# Week 10: Information Retrieval and Question Answering

This week we are looking at the tasks of information retrieval and question answering.  In the lab we will look at:
* finding relevant documents to a query expressed in terms of keywords
* extracting keywords from a query

In [None]:
#from google.colab import drive
#drive.mount('/content/drive/')

In [1]:
#preliminary imports
import pandas as pd
from itertools import zip_longest
from nltk.tokenize import word_tokenize
from nltk.corpus import stopwords
from nltk.stem.porter import PorterStemmer
import re
import math
import operator

import nltk
nltk.download('punkt')
nltk.download('stopwords')

[nltk_data] Downloading package punkt to
[nltk_data]     /Users/kerimciger/nltk_data...
[nltk_data]   Package punkt is already up-to-date!
[nltk_data] Downloading package stopwords to
[nltk_data]     /Users/kerimciger/nltk_data...
[nltk_data]   Package stopwords is already up-to-date!


True

We will be using the Stanford Question Answering Dataset (SQUAD) dataset in this lab, provided in the resources for this week.  For more information about the dataset and the ongoing competition, see the website:  https://rajpurkar.github.io/SQuAD-explorer/explore/1.1/dev/

The dataset is provided as 2 json files - one for development and one for training.  Lets read in the smaller development dataset using the json library.

In [7]:
import json
import os
#filename="/content/drive/My Drive/NLE Notebooks/Week10LabsSolutions/Squad/dev-v2.0.json"
#path="/Users/home/juliewe/Documents/teaching/NLE/NLE2021/w11/Week11LabsSolutions/Week11Labs"
filename=f'{os.getcwd()}/Squad/dev-v2.0.json'
with open(filename,'r') as inputstream:
    devdata=json.load(inputstream)
    


The data is now stored in devdata as a deeply-nested dictionary structure.  The `data` field contains a list of dictionaries - one for each of the documents in the dataset.

In [8]:
len(devdata['data'])

35

Each document dictionary has two key-value pairs.

In [9]:
len(devdata['data'][0].keys())

2

In [12]:
list(devdata['data'][0].keys())

['title', 'paragraphs']

The `paragraphs` field of a document dictionary is a further list of paragraphs!

In [13]:
len(devdata['data'][0]['paragraphs'])

39

Each paragraph is a dictionary.  One field `context` contains the text of the paragraph as a String.  

In [14]:
list(devdata['data'][0]['paragraphs'][0].keys())

['qas', 'context']

In [15]:
devdata['data'][0]['paragraphs'][0]['context']

'The Normans (Norman: Nourmands; French: Normands; Latin: Normanni) were the people who in the 10th and 11th centuries gave their name to Normandy, a region in France.
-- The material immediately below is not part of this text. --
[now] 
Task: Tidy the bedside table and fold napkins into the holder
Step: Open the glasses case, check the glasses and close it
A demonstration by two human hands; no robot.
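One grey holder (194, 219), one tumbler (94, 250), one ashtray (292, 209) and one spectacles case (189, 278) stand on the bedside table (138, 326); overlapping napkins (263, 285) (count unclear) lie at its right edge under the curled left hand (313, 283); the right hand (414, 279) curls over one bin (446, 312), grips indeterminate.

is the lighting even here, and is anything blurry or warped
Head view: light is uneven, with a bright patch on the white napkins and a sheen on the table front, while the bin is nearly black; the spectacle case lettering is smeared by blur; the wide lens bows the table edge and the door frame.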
They were descended from Norse ("Norman" comes from "Norseman") raiders and pirates from Denmark, Iceland and Norway who, under their leader Rollo, agreed to swear fealty to King Charles III of West Francia. Through generations of assimilation and mixing with the native Frankish and Roman-Gaulish populations, their descendants would gradually merge with the Carolingian-based cultures of West Francia. The distinct cultural and ethnic identity of the Normans emerged initially in the first half of the 10th century, and it continued to evolve over the succeeding centuries.'

The other field `qas` is a list of dictionaries.  Each dictionary contains a `question`, a list of possible `answers`, a unique `id` and a value for `is_impossible` which indicates whether the question is answerable or not given the `context`

In [16]:
devdata['data'][0]['paragraphs'][0]['qas']

[{'question': 'In what country is Normandy located?',
  'id': '56ddde6b9a695914005b9628',
  'answers': [{'text': 'France', 'answer_start': 159},
   {'text': 'France', 'answer_start': 159},
   {'text': 'France', 'answer_start': 159},
   {'text': 'France', 'answer_start': 159}],
  'is_impossible': False},
 {'question': 'When were the Normans in Normandy?',
  'id': '56ddde6b9a695914005b9629',
  'answers': [{'text': '10th and 11th centuries', 'answer_start': 94},
   {'text': 'in the 10th and 11th centuries', 'answer_start': 87},
   {'text': '10th and 11th centuries', 'answer_start': 94},
   {'text': '10th and 11th centuries', 'answer_start': 94}],
  'is_impossible': False},
 {'question': 'From which countries did the Norse originate?',
  'id': '56ddde6b9a695914005b962a',
  'answers': [{'text': 'Denmark, Iceland and Norway', 'answer_start': 256},
   {'text': 'Denmark, Iceland and Norway', 'answer_start': 256},
   {'text': 'Denmark, Iceland and Norway', 'answer_start': 256},
   {'text': 'Den

To make it easier to work with, lets turn this data structure into 2 simple lists containing the bits that we want.  The first will contain the `context` from the paragraphs and the other will contain the corresponding lists of questions and answers or `qas`.

In [17]:
def get_text_qas(dataset):
    textlist=[]
    qalist=[]
    for document in dataset['data']:
        for para in document['paragraphs']:
            textlist.append(para['context'])
            qalist.append(para['qas'])
    
    
    return textlist,qalist
    
    
textlist,qalist=get_text_qas(devdata)

In [18]:
print(textlist[1:2])
print(qalist[1:2])

['The Norman dynasty had a major political, cultural and military impact on medieval Europe and even the Near East. The Normans were famed for their martial spirit and eventually for their Christian piety, becoming exponents of the Catholic orthodoxy into which they assimilated. They adopted the Gallo-Romance language of the Frankish land they settled, their dialect becoming known as Norman, Normaund or Norman French, an important literary language. The Duchy of Normandy, which they formed by treaty with the French crown, was a great fief of medieval France, and under Richard I of Normandy was forged into a cohesive and formidable principality in feudal tenure. The Normans are noted both for their culture, such as their unique Romanesque architecture and musical traditions, and for their significant military accomplishments and innovations. Norman adventurers founded the Kingdom of Sicily under Roger II after conquering southern Italy on the Saracens and Byzantines, and an expedition o

## Keyword Search
In order to perform a keyword search of a document collection, the collection needs to be indexed by words.  The index is a mapping from keywords to lists of document ids containing that document.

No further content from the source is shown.